# heat press or screen print 18 polyester soccer jerseys



## InkedApparel (Mar 18, 2009)

Hey everyone.....

not sure where to ask this sorry if its in the wrong section......

I have been screen printing for 9 months ....never screen printed on polyester as of yet......I just received an order for 18 customer supplied soccer jerseys......the design will be 3 colors with a white underbase..so 4 colors total...is it possible to get plastisol transfers with a white under base ...or will regular transfers work with this type of shirt...I was thinking about just screen printing the order but the more I thought about it the more I dont want to ........the setup along will take longer than actually printing the job..plus the customer doesn't want to pay want I need to charge for screen printing this order......which is the best way to go with this order...I would hate to turn the customer away......but if I wont make any money , I just might have to.

thanks for any help

Inked


----------



## miktoxic (Feb 21, 2008)

yes, the transfers are screenprinted ink on transfer paper, it's just done backwards. most suppliers have an opaque formula. you're kinda stuck though as the cost might be as much as if you did it yourself. i'm looking at the price sheet for an adult full chest transfer/3 color (they don't count white) 18 qty....it's close to $8 per, and that's for one side of the jersey if it's two-sided you're talking $16.


----------



## Colorfast (Sep 2, 2006)

miktoxic said:


> yes, the transfers are screenprinted ink on transfer paper, it's just done backwards. most suppliers have an opaque formula. you're kinda stuck though as the cost might be as much as if you did it yourself. i'm looking at the price sheet for an adult full chest transfer/3 color (they don't count white) 18 qty....it's close to $8 per, and that's for one side of the jersey if it's two-sided you're talking $16.

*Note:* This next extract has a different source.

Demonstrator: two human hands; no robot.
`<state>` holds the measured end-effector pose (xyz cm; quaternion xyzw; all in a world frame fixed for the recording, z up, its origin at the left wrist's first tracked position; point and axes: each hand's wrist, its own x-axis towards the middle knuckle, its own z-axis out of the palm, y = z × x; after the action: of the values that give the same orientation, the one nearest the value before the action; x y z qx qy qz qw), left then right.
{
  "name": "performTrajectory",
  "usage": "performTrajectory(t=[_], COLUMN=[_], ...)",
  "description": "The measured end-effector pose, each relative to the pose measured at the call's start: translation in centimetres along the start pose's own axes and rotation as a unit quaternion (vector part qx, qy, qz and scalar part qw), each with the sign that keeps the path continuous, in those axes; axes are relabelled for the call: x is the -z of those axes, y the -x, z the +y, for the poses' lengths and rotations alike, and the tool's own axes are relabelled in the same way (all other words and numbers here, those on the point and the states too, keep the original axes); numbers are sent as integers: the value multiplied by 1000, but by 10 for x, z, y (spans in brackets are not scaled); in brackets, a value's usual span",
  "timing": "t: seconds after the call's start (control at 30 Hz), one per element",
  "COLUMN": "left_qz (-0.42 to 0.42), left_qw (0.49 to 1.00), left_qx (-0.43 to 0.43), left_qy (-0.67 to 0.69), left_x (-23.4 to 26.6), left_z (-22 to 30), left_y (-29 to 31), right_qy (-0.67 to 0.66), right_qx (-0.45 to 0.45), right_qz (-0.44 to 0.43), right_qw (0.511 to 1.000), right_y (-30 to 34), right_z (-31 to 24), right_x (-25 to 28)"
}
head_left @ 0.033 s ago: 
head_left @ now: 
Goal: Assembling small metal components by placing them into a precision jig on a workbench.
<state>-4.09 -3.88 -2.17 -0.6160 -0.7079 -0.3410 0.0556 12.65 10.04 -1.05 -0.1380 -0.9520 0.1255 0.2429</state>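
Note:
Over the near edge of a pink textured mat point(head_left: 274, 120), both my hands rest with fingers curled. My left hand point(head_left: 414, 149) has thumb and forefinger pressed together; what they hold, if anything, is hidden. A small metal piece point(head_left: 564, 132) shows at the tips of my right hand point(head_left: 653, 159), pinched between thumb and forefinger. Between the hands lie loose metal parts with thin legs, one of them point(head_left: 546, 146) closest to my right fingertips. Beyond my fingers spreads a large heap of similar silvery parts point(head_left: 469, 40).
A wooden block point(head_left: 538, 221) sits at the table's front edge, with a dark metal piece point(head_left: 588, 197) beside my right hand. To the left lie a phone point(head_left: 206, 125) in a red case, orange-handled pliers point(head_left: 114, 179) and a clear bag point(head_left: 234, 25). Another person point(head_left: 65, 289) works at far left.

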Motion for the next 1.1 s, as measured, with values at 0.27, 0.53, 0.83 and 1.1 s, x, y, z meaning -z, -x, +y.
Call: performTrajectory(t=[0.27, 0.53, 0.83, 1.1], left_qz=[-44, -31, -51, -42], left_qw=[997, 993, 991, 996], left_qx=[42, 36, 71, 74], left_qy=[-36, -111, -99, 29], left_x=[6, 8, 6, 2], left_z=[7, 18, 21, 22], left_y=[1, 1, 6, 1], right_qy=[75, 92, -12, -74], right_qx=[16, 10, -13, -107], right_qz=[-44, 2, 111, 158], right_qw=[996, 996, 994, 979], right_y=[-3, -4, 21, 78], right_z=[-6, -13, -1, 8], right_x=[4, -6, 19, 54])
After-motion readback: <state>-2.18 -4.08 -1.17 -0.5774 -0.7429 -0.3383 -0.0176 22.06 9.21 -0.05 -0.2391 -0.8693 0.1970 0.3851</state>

Agreed...I just checked a price sheet from a transfer supplier I use. 18 sheets (~9 x 12) plus shipping. You may want to order a couple extra just in case.

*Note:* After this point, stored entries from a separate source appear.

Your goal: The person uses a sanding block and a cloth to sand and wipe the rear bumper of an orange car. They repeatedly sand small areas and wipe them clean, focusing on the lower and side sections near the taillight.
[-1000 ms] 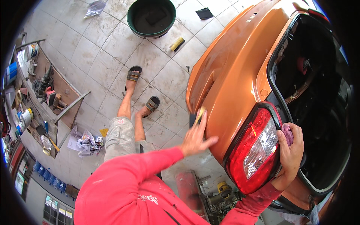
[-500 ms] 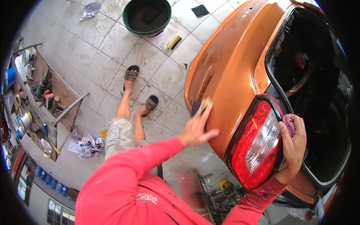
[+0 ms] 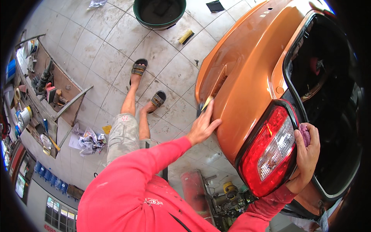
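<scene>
My left hand (image 3: 201,127) is closed around a yellow sanding block (image 3: 207,103) with a dark sheet on it. The block lies against the outer edge of the orange car body panel (image 3: 247,85), just below a narrow slot in it. My fingers hide much of the block. My right hand (image 3: 308,156) grips a crumpled purple cloth (image 3: 304,134), which could also be a sponge. That hand rests against the edge of the red and clear tail light (image 3: 259,154), beside the dark rear opening of the car.
A green tub (image 3: 159,15) of dark liquid stands on the tiled floor near a yellow block (image 3: 186,36) and a black sheet (image 3: 215,6). At the left is a wooden rack (image 3: 71,106) with tools and cans. Crumpled plastic (image 3: 92,141) and a red tank (image 3: 195,189) lie nearer me.
My left hand and the sanding block have shifted left against the panel, towards its outer edge. My right hand keeps its place at the tail light. The whole view has shifted slightly.
</scene>
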The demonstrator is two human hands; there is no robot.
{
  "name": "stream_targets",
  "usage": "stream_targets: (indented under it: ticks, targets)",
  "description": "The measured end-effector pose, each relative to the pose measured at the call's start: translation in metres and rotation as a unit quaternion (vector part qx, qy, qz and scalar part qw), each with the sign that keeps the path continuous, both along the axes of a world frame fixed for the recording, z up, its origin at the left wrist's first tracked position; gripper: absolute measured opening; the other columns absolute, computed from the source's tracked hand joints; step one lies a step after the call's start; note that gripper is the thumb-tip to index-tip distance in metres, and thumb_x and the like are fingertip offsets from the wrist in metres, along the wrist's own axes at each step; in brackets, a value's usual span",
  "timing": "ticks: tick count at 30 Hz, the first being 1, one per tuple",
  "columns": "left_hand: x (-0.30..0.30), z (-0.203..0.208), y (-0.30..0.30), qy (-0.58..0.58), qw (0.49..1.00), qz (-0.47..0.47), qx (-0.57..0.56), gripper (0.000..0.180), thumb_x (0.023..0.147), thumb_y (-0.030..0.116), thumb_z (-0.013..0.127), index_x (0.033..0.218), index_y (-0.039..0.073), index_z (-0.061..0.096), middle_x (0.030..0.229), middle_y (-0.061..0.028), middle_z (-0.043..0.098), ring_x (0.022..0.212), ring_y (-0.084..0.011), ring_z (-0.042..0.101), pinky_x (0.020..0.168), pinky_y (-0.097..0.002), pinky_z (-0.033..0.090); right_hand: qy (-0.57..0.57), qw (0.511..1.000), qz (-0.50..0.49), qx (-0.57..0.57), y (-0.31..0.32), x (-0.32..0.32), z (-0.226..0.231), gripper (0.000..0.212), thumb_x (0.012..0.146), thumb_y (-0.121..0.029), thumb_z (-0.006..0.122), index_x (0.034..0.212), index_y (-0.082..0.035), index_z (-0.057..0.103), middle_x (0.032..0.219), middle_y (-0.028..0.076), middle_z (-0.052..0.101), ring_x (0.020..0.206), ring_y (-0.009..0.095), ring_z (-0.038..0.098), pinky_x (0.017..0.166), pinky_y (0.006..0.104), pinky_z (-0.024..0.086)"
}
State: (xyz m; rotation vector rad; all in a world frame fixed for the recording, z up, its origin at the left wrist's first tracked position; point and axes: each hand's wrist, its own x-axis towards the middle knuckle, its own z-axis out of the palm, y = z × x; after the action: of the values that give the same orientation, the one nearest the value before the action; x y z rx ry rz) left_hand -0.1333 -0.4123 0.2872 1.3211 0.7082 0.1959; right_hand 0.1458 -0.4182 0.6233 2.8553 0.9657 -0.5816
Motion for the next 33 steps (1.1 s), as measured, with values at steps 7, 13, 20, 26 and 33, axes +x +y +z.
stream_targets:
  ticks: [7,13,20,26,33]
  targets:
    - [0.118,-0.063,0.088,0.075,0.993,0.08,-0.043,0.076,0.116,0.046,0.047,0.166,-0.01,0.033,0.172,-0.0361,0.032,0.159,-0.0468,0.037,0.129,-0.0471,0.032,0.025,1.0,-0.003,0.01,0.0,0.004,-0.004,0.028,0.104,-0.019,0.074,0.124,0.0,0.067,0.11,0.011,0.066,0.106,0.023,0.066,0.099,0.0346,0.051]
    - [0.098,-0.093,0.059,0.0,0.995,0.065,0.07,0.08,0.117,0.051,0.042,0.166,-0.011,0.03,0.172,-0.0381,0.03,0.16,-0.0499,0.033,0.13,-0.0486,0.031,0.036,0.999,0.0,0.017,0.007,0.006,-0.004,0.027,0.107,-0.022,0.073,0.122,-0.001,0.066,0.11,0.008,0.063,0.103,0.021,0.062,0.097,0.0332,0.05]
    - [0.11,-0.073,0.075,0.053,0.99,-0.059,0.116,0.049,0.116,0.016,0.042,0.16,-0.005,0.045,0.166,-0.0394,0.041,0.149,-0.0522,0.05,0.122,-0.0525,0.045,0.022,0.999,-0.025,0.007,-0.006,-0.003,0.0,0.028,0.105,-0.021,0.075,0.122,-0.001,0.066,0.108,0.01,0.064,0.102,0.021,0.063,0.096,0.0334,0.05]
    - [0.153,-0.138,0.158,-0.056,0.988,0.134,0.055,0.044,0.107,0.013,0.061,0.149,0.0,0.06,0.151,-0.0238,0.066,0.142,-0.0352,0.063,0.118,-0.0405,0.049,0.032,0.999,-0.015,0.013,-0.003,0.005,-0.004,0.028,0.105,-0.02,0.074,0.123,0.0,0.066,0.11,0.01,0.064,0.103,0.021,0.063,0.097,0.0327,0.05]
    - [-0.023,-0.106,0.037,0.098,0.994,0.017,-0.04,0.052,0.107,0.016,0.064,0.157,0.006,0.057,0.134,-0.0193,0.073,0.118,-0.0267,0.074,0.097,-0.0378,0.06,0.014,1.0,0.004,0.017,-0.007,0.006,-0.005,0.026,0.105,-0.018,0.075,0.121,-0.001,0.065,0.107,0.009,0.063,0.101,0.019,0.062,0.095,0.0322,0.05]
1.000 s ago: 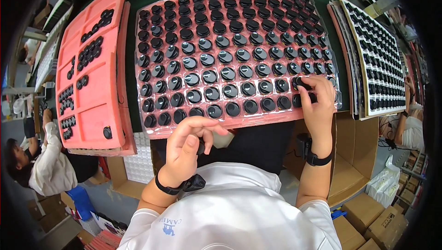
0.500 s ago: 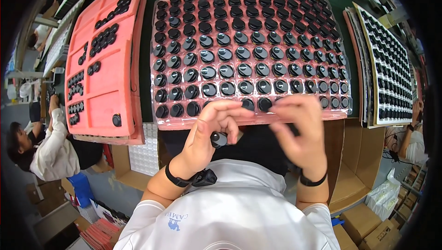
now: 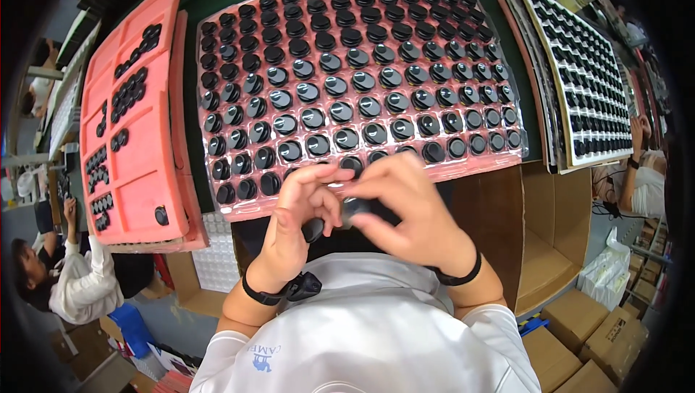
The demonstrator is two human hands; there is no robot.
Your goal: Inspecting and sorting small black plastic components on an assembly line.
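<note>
In front of me lies a clear plastic tray (image 3: pixel 515 153) on a pink sheet, filled with rows of round black parts, some with glossy tops. My left hand (image 3: pixel 293 208) is at the tray's near edge, its fingers curled around a small round black part (image 3: pixel 313 231) low in the palm. Close beside it, my right hand (image 3: pixel 405 212) is blurred by motion, thumb and forefinger brought near each other. A smeared dark shape shows between those fingertips, too blurred to name. Both hands hide a few parts in the nearest row.
At the left stands a pink foam tray (image 3: pixel 137 183) with groups of black parts. A white tray (image 3: pixel 572 129) full of black parts sits on a stack at the right. Cardboard boxes (image 3: pixel 554 248) stand below the table edge. Co-workers sit at both sides.
My right hand has moved left, close to my left hand. The view has shifted, so the trays appear farther left. The black part stays in my left hand.
</note>
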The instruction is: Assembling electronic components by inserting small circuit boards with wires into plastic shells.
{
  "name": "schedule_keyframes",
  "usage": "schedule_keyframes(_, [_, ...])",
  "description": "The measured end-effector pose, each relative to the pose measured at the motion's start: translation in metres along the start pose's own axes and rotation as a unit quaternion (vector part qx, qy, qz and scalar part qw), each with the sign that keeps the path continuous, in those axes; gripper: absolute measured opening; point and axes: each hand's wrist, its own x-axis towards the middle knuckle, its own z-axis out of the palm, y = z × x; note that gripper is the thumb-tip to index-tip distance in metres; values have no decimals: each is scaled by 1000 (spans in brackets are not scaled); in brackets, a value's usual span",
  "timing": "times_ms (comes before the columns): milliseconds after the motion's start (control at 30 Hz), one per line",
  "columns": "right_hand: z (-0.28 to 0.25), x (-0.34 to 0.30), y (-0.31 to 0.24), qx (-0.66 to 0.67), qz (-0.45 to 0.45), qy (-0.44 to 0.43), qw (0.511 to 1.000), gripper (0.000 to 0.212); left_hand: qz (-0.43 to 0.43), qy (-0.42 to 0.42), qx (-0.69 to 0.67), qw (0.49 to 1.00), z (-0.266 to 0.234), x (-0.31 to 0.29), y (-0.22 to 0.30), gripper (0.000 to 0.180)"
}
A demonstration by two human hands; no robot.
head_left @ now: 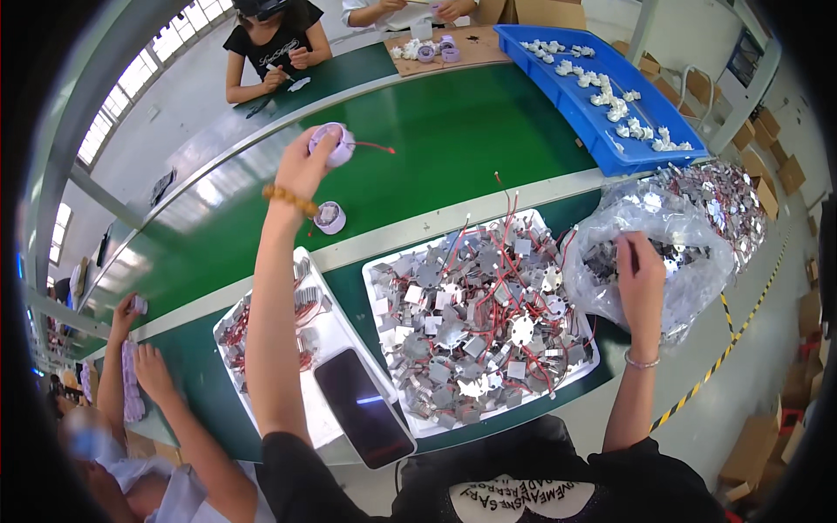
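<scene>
My left hand (304, 166), reaching far over the green belt, is closed round a small lavender round housing (338, 150) with a red wire trailing to the right. A similar lavender housing (330, 218) stands on the belt just below that hand, pale stuff inside it. On the right, my right hand (642, 272) is over the mouth of a clear plastic bag (602, 292) of shiny metal parts. Its fingers are bent together, and whatever they pinch is hidden. Between my arms lies a white tray (415, 429) heaped with grey metal pieces on red wires.
A black phone (364, 408) lies across a second white tray (328, 429) of wired parts. Far right stands a blue bin (567, 113) with white pieces. Beside the bag is a pile of metal parts (728, 196). Co-workers' hands (155, 373) are at left and across the belt (418, 131).
</scene>
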Motion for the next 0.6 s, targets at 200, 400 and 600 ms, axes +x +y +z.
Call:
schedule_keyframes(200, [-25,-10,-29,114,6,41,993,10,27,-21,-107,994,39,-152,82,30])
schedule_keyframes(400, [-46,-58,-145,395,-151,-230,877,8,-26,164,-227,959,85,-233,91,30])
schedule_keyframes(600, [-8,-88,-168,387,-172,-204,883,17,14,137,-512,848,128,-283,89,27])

Also factor in mistakes. The customer may want you to replace any misprinted garments. What ever your policy is make sure they understand. As far as what the are willing to pay you need to make that call. I know in this economy we all want to sell a very competitive prices but I still walk away if I can't justify in my mind the effort and time invested.

There will always be somebody cheaper no matter the economy.


----------



## miktoxic (Feb 21, 2008)

Colorfast said:


> Also factor in mistakes. The customer may want you to replace any misprinted garments. What ever your policy is make sure they understand. As far as what the are willing to pay you need to make that call. I know in this economy we all want to sell a very competitive prices but I still walk away if I can't justify in my mind the effort and time invested.

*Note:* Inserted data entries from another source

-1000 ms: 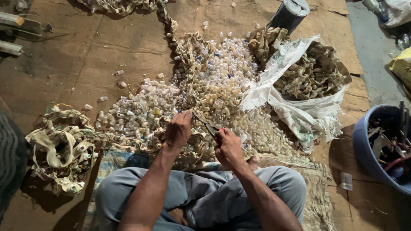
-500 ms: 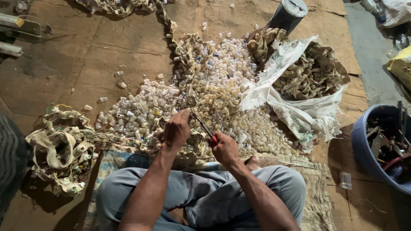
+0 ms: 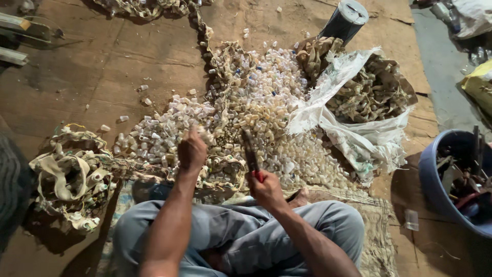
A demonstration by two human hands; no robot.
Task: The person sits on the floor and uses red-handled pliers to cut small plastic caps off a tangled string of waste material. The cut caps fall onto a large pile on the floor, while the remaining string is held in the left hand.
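Pliers (image 3: pixel 250 152) in right hand (image 3: pixel 265 188) – left hand (image 3: pixel 191 152) apart

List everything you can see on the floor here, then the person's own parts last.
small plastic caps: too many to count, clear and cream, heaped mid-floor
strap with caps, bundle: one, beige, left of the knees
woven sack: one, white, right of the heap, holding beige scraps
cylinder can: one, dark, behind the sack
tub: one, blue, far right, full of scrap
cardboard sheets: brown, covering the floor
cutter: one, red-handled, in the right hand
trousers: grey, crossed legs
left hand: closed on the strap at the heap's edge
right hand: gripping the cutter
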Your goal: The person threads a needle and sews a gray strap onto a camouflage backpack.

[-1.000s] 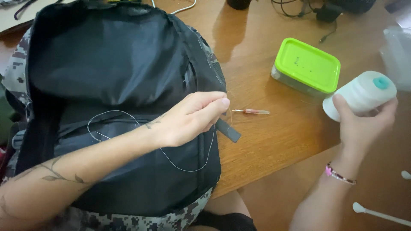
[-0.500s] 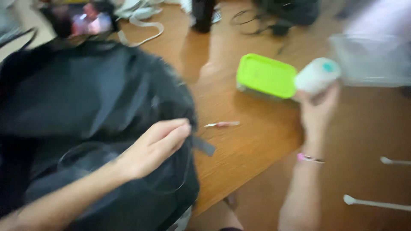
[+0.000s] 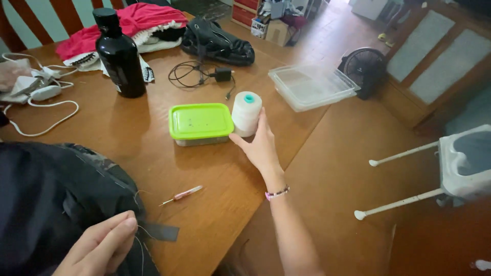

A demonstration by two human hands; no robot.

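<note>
Right hand (image 3: 260, 145) wrapped around white thread spool (image 3: 246, 113), spool upright on tabletop (image 3: 317, 168), touching the green-lidded box (image 3: 200, 122) just left of the hand. Left hand (image 3: 102, 245) pinched narrow on a thin thread (image 3: 139, 240), resting on dark backpack (image 3: 46, 204). Seam ripper (image 3: 181, 194) lies between both hands.

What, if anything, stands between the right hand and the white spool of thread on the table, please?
Nothing visible does. The right hand already touches the white spool of thread, which stands upright on the wooden table beside the green-lidded box.
</note>
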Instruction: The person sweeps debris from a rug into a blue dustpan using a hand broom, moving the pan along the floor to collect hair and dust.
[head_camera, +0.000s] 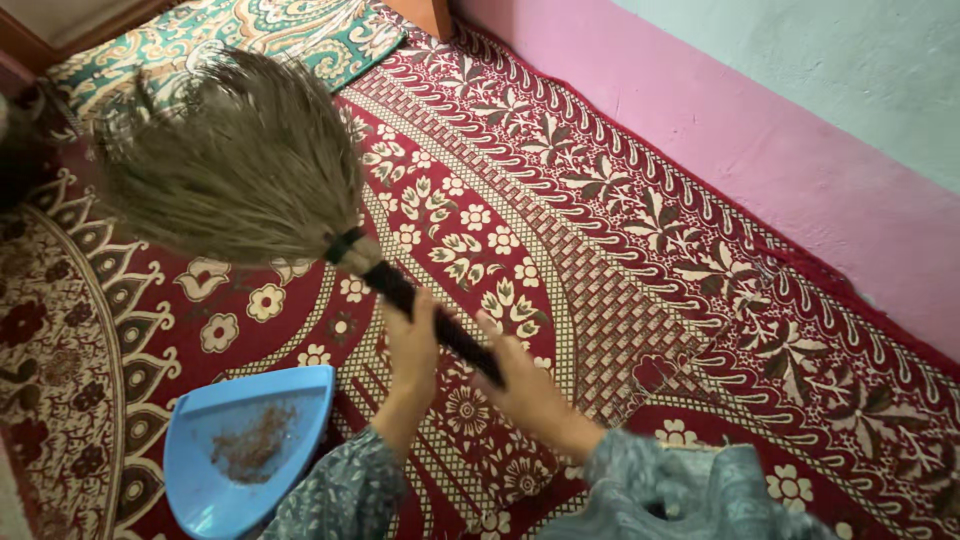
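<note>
Running up and away from the grip, the broom (300, 200) is clasped on its dark handle by the left hand (412, 345), nearer the bristles, and the right hand (520, 380), above the blue dustpan (200, 470).

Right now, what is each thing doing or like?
Broom: lifted off the carpet, tilted, bristles fanned out and blurred.
Left hand: wrapped around the black handle.
Right hand: gripping the handle lower down.
Blue dustpan: lying on the carpet, reddish dust inside.
Red patterned carpet: spread flat, reaching the pink wall.
</note>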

this is so true. it's imperative they know this. i don't like to accept jobs that the customer provides the garments for. make sure they can purchase the same jerseys if something happens. also come up with a waiver form that they sign. having them be upset of you not taking the job is better than them being upset that YOU messed up THEIR jerseys and now THEIR season is screwed. a PO'd soccer mom is someone i don't want to mess with!


----------



## InkedApparel (Mar 18, 2009)

Thanks for the quick responses...

I didnt realize transfers were that much....the customer doesnt want to pay that much..as already went down this road with them on price....I quoted them $8 a piece for screen printing the jerseys....they said that was to exspensive.....so I will walk away from this one and let the guy down the road have it......

again thank you for your help

Inked


----------



## DTFuqua (Jun 26, 2008)

InkedApparel said:


> Thanks for the quick responses...
> .they said that was to exspensive.....so I will walk away from this one and let the guy down the road have it......


sounds like the best solution.


----------